Primo, era l’ora di ginnastica. E non esisteva qualcosa sulla terra che io odiassi più della ginnastica a scuola.
Cosa c’era di più orribile? Spogliatoi, odore di sudore, divise schifose, e poi farsi deridere da tutta la classe: angosciante.
Secondo: i quattro simpaticoni avevano ritenuto la lezione di de la Rosa così interessante che erano voluti restare nella nostra classe.

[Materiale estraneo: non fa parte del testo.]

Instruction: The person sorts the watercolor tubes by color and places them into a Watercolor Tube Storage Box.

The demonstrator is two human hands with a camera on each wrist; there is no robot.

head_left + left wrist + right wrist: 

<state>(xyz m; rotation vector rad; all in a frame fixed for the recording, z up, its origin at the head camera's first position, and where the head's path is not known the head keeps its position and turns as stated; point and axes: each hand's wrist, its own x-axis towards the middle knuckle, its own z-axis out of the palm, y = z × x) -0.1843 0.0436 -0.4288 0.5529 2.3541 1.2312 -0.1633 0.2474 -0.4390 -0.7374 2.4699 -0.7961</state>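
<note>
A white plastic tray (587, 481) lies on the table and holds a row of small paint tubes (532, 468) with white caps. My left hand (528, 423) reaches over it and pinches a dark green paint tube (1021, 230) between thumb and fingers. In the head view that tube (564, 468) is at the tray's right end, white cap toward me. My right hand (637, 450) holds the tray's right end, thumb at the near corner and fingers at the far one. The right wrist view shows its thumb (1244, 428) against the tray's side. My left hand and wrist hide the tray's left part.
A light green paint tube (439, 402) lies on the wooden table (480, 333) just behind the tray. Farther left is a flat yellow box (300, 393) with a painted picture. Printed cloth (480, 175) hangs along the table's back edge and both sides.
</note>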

Terzo… Non c’era un terzo motivo.
Ero un misto di imbarazzo, paura e goffaggine. Continuavo a cercare una valida via di uscita da quella palestra, non fosse per il fatto che gli insegnanti di ginnastica non mi avrebbero concesso una tregua neppure se mi fossi presentata sanguinante con una gamba mutilata e un occhio che penzolava sulla guancia: che dire, erano sadici. Provavano un gusto immenso a vedere i ragazzi soffrire.
Comunque sembrava che dispiacesse solo a me: tutti correvano avanti e indietro per prendere la palla e persino quell’oca giuliva di Lindsay si muoveva urlando, sempre con la scorta al seguito.

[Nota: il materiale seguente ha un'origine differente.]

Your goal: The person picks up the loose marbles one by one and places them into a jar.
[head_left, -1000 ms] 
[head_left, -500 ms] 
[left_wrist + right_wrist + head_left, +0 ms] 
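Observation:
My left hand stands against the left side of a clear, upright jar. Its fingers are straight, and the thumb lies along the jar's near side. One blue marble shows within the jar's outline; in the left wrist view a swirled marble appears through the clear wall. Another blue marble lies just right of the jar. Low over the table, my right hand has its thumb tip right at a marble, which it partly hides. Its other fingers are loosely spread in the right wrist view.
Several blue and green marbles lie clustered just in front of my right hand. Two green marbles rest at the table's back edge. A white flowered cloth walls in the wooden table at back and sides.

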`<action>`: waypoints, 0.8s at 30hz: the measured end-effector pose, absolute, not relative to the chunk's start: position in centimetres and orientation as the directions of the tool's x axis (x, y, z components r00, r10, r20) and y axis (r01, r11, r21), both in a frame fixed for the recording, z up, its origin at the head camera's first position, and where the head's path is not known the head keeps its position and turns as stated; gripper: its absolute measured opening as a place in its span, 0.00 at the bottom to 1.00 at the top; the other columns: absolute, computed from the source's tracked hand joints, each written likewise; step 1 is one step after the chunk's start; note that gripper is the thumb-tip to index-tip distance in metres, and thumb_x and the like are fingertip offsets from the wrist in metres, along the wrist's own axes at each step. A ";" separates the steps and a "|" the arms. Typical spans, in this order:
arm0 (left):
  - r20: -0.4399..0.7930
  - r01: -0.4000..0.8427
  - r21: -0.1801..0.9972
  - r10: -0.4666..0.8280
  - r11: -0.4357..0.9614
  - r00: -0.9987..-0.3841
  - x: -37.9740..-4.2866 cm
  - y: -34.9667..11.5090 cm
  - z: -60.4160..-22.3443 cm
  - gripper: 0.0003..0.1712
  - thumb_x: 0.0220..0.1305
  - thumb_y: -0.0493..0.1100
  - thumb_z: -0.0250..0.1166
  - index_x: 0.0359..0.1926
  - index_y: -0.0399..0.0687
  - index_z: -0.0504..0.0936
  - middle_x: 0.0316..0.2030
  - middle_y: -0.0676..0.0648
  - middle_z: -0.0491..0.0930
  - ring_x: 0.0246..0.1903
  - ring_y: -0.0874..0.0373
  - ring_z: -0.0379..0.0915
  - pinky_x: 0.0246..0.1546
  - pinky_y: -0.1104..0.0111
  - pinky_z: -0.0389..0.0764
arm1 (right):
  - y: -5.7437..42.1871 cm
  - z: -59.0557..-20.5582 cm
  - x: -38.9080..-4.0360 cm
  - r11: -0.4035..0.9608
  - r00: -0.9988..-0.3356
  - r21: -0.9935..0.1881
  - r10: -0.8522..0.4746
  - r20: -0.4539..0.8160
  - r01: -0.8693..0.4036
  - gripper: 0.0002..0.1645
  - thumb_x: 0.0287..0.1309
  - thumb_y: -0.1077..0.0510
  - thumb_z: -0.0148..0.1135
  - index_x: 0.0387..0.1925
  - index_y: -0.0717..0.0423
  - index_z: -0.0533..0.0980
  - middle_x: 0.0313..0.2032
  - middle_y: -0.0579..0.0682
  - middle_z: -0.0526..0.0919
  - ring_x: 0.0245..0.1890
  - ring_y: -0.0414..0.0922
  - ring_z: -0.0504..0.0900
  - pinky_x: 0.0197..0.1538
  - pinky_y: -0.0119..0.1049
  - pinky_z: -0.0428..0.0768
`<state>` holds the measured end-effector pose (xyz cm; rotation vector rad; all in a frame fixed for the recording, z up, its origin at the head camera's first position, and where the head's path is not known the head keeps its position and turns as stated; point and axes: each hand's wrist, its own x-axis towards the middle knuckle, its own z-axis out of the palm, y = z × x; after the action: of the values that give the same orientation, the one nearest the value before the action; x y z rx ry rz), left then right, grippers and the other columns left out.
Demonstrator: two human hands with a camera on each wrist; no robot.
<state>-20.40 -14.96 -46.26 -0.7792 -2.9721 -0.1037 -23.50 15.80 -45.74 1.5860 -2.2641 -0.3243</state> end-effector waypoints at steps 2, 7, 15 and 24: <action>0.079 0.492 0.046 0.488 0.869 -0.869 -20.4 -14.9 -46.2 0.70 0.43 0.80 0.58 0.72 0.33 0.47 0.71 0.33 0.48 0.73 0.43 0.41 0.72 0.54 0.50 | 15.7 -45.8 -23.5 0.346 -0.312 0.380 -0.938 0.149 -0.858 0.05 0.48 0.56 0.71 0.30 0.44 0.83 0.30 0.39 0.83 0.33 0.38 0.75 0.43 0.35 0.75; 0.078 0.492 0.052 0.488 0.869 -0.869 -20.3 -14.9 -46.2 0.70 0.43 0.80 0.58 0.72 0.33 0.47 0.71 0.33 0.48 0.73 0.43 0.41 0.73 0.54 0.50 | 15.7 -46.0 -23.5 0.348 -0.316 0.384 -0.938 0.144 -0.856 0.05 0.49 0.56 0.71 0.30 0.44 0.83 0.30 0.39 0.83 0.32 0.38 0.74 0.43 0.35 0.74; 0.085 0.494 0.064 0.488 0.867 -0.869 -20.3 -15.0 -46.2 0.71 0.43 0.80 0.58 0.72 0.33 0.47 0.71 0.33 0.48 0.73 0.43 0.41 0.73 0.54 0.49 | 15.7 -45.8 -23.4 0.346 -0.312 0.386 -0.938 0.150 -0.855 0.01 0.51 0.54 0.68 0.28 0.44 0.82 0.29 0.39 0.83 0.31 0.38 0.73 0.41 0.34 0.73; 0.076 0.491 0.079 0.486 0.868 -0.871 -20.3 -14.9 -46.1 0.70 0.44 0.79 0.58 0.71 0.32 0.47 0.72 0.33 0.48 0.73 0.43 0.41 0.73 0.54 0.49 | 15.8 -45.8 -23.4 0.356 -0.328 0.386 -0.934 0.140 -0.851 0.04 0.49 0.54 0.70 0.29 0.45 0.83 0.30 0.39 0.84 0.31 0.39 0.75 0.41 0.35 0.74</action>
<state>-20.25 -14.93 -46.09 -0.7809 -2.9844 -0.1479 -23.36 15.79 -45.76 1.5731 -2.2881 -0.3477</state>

Ero talmente imbarazzata e desiderosa di uscire che mi sentii quasi al settimo cielo quando, mentre bazzicavo in fondo alla palestra nel tentativo di allontanarmi dalla partita, una palla da rugby mi colpì in testa. L’impatto fu abbastanza forte, tanto che vacillai, e decisi di prendere l’occasione al volo.

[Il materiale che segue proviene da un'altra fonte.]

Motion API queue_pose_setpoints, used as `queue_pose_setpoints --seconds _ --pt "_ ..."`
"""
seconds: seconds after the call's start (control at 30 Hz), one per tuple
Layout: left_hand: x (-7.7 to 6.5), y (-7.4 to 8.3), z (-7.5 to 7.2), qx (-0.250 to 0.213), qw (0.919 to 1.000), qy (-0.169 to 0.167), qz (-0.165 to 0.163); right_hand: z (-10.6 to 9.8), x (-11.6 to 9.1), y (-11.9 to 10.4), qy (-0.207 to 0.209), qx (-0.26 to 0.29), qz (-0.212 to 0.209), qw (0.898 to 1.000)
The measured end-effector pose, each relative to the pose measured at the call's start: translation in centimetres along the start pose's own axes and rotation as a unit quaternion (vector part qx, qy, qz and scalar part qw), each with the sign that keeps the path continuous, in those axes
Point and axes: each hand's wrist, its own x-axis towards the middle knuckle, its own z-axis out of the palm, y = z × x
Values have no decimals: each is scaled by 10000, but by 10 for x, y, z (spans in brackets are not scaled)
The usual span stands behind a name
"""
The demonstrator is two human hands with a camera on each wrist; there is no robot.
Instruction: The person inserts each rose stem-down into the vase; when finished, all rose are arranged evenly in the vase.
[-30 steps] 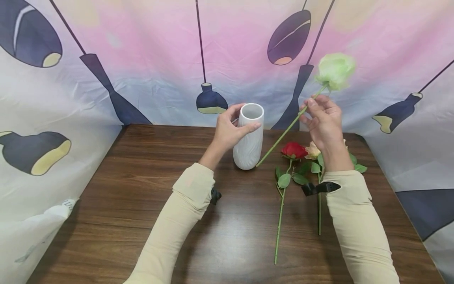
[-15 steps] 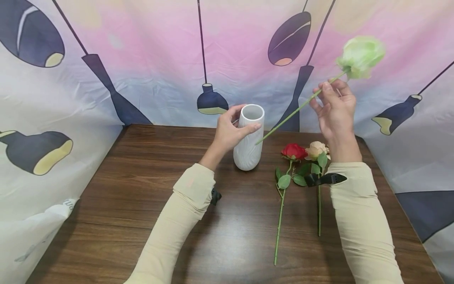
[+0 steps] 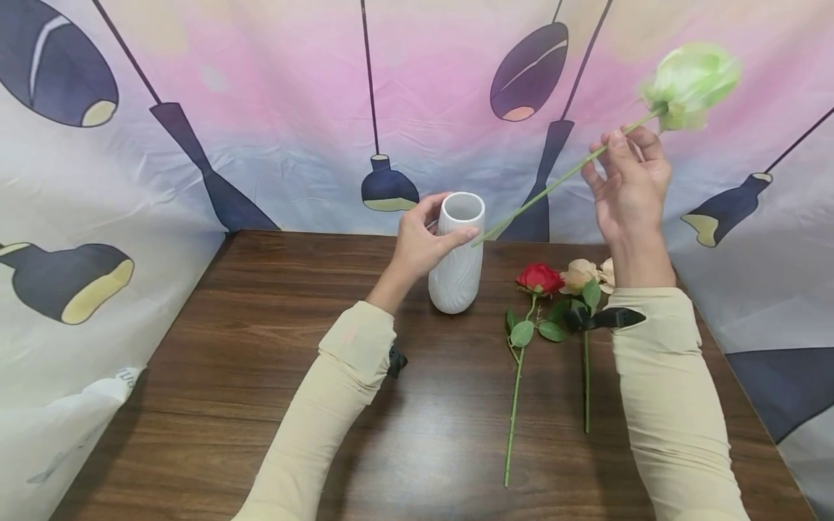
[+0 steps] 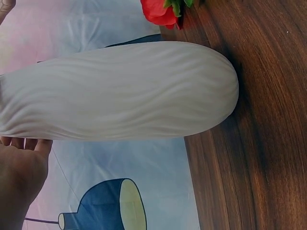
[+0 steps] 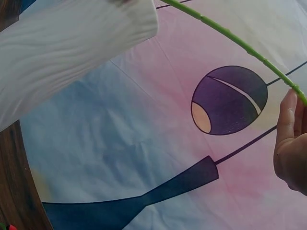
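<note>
Head view: the left grip (image 3: pixel 420 239) is curled round the upper part of a white vase (image 3: pixel 452 282), thumb across the near side. The vase stands upright on the brown tabletop (image 3: pixel 260 376), most of its body below that grip. The right grip (image 3: pixel 632 184) pinches the stem of a pale green rose (image 3: pixel 693 83) close beneath the bloom. The bloom is above and to the right of this grip; the stem slopes down leftward, its end outside the vase, near the wall below the rim. I cannot tell whether they touch. Lower than the right grip, a red rose (image 3: pixel 539 278) and a cream rose (image 3: pixel 578 276) lie side by side on the tabletop.
</note>
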Motion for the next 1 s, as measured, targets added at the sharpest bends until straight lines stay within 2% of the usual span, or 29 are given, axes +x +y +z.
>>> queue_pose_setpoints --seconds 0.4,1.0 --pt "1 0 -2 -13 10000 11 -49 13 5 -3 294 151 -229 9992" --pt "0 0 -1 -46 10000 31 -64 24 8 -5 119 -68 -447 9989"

- Ahi! – gemetti, scivolando a terra sulle ginocchia e prendendomi la testa tra le mani. Mi strinsi i capelli mentre qualcuno iniziava una serie infinite di scuse.
Che dire? Ero un’attrice nata.
- Williams, tutto bene? – Mr Wright si avvicinò, grattandosi la testa. Nel frattempo ero scivolata a terra e mi ero accoccolata su me stessa, nonostante sentissi solo un vago fastidio.
- No – mugugnai piano.
- Non pensavo fosse così grave… Beh, vai a farti un giro in infermeria, d’accordo? Comunque entro poco dovrebbe passare… -
Mi alzai vacillando e tentando di mascherare un sorriso quando vidi Adam avvicinarsi alle spalle dell’insegnante.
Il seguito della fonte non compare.